• Prompt
Every line with "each" in it must be copied from the data.

• Supplied material
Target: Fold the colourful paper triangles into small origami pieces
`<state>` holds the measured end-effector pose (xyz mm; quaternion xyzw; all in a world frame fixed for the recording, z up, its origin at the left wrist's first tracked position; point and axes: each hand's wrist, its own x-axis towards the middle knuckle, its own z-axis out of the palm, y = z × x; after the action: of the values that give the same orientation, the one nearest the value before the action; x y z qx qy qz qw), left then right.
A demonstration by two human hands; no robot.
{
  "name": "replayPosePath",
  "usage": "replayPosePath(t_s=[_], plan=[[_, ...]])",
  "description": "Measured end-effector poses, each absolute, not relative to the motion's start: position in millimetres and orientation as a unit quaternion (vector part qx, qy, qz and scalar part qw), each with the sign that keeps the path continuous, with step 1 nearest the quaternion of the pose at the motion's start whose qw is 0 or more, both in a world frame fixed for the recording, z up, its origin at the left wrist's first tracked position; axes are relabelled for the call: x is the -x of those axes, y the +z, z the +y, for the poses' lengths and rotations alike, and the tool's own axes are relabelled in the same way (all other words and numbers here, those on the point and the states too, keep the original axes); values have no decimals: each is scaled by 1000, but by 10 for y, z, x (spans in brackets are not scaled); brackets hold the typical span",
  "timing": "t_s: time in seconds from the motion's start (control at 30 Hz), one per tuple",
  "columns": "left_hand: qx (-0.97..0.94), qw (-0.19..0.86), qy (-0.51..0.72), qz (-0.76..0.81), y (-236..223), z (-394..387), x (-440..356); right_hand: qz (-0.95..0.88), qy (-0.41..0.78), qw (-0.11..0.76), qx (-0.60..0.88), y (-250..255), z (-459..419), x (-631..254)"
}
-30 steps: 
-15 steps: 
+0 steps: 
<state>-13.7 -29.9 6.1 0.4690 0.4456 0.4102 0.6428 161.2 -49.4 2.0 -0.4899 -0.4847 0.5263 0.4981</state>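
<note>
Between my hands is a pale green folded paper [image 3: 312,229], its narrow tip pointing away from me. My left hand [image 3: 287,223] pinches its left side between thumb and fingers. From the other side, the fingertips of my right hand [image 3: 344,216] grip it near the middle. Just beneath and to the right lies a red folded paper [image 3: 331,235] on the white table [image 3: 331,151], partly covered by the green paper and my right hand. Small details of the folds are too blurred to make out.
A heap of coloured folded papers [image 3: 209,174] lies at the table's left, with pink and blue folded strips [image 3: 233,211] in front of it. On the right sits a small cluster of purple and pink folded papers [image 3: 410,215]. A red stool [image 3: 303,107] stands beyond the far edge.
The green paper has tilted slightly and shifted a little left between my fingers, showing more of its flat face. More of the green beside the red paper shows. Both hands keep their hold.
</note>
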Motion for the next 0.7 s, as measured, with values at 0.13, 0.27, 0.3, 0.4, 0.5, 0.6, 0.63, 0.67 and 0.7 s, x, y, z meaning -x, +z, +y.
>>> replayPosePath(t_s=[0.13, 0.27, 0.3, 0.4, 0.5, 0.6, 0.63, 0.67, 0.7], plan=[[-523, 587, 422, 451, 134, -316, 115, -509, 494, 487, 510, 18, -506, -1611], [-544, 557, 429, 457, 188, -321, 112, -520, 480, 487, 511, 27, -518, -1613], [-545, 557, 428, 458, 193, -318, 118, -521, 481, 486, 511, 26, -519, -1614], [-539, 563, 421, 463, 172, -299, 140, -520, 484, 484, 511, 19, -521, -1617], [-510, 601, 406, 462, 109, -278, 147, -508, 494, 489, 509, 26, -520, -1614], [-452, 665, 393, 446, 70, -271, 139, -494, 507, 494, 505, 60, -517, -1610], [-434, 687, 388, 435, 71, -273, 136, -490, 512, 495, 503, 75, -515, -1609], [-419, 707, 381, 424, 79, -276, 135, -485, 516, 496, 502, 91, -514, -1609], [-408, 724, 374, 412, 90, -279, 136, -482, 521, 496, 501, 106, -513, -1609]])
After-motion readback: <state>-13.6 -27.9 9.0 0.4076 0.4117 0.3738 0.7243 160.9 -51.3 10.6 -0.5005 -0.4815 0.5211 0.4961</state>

• Result of this exercise
`<state>` holds the measured end-effector pose (xyz mm; quaternion xyzw; all in a world frame fixed for the recording, z up, its origin at the left wrist's first tracked position; point and axes: each hand's wrist, its own x-axis towards the middle knuckle, its own z-axis out of the palm, y = z × x; after the action: of the values that give the same orientation, the one nearest the value before the action; x y z qx qy qz qw), left then right.
  "description": "Measured end-effector poses, each absolute, not relative to the motion's start: position in millimetres and orientation as a unit quaternion (vector part qx, qy, qz and scalar part qw), each with the sign that keeps the path continuous, with step 1 nearest the quaternion of the pose at the motion's start whose qw is 0 or more, both in a world frame fixed for the recording, z up, its origin at the left wrist's first tracked position; axes are relabelled for the call: x is the -x of those axes, y the +z, z the +y, for the poses' lengths and rotations alike, and the tool's own axes are relabelled in the same way (all other words and numbers here, those on the point and the states too, keep the original axes); values have no decimals: each is scaled by 1000, but by 10 for y, z, x (spans in brackets are not scaled); brackets hold the typical span",

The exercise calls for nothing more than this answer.